§ **Task item**
Give every line of the data again, exactly.
START Dataset excerpt
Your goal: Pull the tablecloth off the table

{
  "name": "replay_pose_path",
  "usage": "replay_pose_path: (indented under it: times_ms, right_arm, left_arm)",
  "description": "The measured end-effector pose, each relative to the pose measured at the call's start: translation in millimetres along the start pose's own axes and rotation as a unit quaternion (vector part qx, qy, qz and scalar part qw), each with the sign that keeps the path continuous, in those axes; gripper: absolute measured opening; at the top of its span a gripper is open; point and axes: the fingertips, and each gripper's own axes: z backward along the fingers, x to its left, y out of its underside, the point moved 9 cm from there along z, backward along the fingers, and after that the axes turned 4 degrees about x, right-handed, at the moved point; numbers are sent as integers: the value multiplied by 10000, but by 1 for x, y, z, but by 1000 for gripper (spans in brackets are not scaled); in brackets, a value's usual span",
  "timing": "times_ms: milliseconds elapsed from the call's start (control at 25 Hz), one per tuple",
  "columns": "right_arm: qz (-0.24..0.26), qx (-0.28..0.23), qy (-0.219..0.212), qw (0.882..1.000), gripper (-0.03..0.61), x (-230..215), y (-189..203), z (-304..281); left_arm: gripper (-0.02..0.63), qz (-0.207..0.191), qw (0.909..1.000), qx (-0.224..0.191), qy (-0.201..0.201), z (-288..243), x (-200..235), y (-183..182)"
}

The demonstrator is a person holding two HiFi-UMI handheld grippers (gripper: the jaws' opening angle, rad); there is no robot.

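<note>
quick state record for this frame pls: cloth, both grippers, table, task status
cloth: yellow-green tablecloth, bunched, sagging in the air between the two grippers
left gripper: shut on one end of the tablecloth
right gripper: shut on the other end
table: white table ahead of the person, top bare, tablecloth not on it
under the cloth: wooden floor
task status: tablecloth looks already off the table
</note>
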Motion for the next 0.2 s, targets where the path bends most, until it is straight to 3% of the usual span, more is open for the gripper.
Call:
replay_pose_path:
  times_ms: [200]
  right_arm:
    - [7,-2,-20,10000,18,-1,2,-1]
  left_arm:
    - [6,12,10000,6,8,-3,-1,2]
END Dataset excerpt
§ **Output of the exercise**
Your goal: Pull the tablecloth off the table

{
  "name": "replay_pose_path",
  "usage": "replay_pose_path: (indented under it: times_ms, right_arm, left_arm)",
  "description": "The measured end-effector pose, each relative to the pose measured at the call's start: translation in millimetres along the start pose's own axes and rotation as a unit quaternion (vector part qx, qy, qz and scalar part qw), each with the sign that keeps the path continuous, in those axes; gripper: absolute measured opening; at the top of its span a gripper is open; point and axes: the fingertips, and each gripper's own axes: z backward along the fingers, x to its left, y out of its underside, the point moved 9 cm from there along z, backward along the fingers, and after that the axes turned 4 degrees about x, right-handed, at the moved point; numbers are sent as integers: the value multiplied by 10000, but by 1 for x, y, z, but by 1000 for gripper (spans in brackets are not scaled); in brackets, a value's usual span",
  "timing": "times_ms: milliseconds elapsed from the call's start (control at 25 Hz), one per tuple",
  "columns": "right_arm: qz (-0.24..0.26), qx (-0.28..0.23), qy (-0.219..0.212), qw (0.882..1.000), gripper (-0.03..0.61), x (-230..215), y (-189..203), z (-304..281); left_arm: gripper (-0.02..0.63), qz (-0.207..0.191), qw (0.909..1.000), qx (-0.224..0.191), qy (-0.201..0.201), z (-288..243), x (-200..235), y (-183..182)"
}

The demonstrator is a person holding two HiFi-UMI handheld grippers (gripper: the jaws' opening angle, rad); there is no robot.

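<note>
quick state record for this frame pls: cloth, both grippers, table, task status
cloth: yellow-green tablecloth, bunched, sagging in the air between the two grippers
left gripper: shut on one end of the tablecloth
right gripper: shut on the other end
table: white table ahead of the person, top bare, tablecloth not on it
under the cloth: wooden floor
task status: tablecloth looks already off the table
</note>
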Motion for the next 0.2 s, targets where the path bends most, until it is straight to 3% of the usual span, more is open for the gripper.
Call:
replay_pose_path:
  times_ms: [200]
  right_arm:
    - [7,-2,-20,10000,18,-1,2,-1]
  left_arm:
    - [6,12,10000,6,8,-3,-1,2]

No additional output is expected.